:: TASK TO COMPLETE ::
Please give back word for word the lines of the material below between the line containing "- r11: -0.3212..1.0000" and the line containing "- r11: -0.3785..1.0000", inclusive.

:: SUPPLIED ENTRIES ::
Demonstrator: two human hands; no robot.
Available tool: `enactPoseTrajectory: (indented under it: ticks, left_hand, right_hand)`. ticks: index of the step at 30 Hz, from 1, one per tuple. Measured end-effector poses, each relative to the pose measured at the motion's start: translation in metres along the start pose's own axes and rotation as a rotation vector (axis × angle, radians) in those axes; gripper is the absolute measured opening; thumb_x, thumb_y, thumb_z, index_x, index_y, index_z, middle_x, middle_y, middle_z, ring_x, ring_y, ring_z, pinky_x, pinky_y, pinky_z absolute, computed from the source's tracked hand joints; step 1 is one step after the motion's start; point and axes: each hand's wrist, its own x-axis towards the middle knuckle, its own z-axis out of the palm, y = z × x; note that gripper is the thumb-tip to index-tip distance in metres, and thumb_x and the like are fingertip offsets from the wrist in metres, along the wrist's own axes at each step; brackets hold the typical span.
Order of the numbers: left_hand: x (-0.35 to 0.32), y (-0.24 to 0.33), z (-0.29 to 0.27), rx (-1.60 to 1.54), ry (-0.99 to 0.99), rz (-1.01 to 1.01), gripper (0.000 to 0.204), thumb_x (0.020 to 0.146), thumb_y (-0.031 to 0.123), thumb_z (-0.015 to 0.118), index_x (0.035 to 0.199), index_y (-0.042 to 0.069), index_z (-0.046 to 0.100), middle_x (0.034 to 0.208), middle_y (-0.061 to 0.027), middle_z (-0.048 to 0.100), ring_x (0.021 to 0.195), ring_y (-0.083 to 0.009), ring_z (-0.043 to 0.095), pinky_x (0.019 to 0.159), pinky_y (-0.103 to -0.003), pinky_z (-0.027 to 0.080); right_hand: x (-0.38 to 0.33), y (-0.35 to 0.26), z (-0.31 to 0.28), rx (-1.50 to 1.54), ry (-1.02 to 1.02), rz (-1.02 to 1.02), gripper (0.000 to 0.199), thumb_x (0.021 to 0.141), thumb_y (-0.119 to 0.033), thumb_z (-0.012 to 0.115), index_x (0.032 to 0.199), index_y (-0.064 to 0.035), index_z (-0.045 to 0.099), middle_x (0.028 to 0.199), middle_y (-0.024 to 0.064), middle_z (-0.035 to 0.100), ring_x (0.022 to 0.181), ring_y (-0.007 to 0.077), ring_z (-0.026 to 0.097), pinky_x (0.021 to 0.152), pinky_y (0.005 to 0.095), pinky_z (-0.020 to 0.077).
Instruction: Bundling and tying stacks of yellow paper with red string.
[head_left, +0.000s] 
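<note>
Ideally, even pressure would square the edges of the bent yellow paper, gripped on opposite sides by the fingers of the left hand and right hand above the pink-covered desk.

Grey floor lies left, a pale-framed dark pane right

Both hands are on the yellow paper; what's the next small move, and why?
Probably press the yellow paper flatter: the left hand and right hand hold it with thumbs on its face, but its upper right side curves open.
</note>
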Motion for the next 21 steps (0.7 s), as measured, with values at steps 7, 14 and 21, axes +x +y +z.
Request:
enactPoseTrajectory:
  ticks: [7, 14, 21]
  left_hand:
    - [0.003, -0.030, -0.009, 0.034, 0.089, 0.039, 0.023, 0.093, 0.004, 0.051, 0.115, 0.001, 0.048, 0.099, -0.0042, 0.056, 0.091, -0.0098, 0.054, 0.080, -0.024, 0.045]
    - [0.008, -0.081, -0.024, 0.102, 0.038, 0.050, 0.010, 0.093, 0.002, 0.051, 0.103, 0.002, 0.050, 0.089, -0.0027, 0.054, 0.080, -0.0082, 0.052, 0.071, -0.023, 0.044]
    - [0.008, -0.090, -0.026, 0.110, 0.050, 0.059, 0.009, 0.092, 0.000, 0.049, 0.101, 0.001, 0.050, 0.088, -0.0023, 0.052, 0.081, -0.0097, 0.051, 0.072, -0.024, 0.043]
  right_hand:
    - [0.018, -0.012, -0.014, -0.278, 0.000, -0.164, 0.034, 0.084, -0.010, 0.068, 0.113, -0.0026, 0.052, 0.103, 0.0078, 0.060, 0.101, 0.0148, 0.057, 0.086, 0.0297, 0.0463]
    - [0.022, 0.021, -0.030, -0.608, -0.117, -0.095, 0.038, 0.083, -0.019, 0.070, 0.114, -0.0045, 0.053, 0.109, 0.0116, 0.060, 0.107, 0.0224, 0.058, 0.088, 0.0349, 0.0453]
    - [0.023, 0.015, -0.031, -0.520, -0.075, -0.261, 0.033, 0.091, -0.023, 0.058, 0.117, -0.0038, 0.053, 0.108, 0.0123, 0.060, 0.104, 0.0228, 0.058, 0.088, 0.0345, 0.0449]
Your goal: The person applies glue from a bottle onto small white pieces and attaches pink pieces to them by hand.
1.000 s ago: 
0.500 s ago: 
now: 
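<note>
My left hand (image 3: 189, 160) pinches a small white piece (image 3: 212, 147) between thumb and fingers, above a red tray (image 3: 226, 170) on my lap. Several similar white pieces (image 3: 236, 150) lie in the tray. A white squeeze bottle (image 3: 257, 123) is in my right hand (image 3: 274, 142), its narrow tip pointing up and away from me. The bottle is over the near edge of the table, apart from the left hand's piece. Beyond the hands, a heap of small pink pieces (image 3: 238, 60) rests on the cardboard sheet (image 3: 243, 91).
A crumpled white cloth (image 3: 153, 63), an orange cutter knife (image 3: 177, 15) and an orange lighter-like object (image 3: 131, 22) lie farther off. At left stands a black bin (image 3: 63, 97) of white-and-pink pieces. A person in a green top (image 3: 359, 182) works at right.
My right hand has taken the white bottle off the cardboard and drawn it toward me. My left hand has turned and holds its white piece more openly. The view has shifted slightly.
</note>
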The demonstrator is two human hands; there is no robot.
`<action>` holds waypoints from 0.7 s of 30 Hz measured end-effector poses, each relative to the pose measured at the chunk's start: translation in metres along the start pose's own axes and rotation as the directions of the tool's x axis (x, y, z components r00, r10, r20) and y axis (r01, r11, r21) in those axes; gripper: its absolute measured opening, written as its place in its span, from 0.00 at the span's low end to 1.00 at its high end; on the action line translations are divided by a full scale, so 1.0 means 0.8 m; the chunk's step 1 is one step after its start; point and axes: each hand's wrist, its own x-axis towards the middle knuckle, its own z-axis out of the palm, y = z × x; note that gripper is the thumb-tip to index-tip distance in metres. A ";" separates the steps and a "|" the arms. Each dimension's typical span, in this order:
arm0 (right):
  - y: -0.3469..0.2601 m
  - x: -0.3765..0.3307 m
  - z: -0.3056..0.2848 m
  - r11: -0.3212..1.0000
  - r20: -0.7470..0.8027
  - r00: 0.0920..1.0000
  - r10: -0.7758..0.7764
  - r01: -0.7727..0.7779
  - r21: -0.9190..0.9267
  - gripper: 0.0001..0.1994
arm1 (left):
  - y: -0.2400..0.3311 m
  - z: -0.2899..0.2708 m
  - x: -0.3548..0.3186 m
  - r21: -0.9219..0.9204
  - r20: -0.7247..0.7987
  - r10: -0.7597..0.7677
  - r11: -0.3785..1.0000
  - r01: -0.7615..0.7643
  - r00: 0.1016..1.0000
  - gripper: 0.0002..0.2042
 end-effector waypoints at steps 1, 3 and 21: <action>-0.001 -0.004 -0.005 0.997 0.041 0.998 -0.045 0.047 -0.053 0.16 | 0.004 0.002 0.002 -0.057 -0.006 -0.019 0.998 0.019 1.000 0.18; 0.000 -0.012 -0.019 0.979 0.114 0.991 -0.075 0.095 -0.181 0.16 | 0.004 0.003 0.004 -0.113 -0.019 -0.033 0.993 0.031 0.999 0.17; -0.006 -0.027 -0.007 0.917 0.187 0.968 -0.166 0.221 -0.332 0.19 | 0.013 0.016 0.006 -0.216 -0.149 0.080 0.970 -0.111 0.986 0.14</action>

:: WORKED SOLUTION ::
  - r11: -0.3212..1.0000
  - r20: -0.7470..0.8027
  - r00: 0.0920..1.0000
  - r10: -0.7758..0.7764
  - r01: -0.7727..0.7779
  - r21: -0.9190..0.9267
  - gripper: 0.0001..0.1994
arm1 (left):
  - y: -0.2400..0.3311 m
  - z: -0.2899..0.2708 m
  - x: -0.3548..0.3186 m
  - r21: -0.9219..0.9204
  - r20: -0.7247..0.7987
  - r10: -0.7597..0.7677
  - r11: -0.3785..1.0000

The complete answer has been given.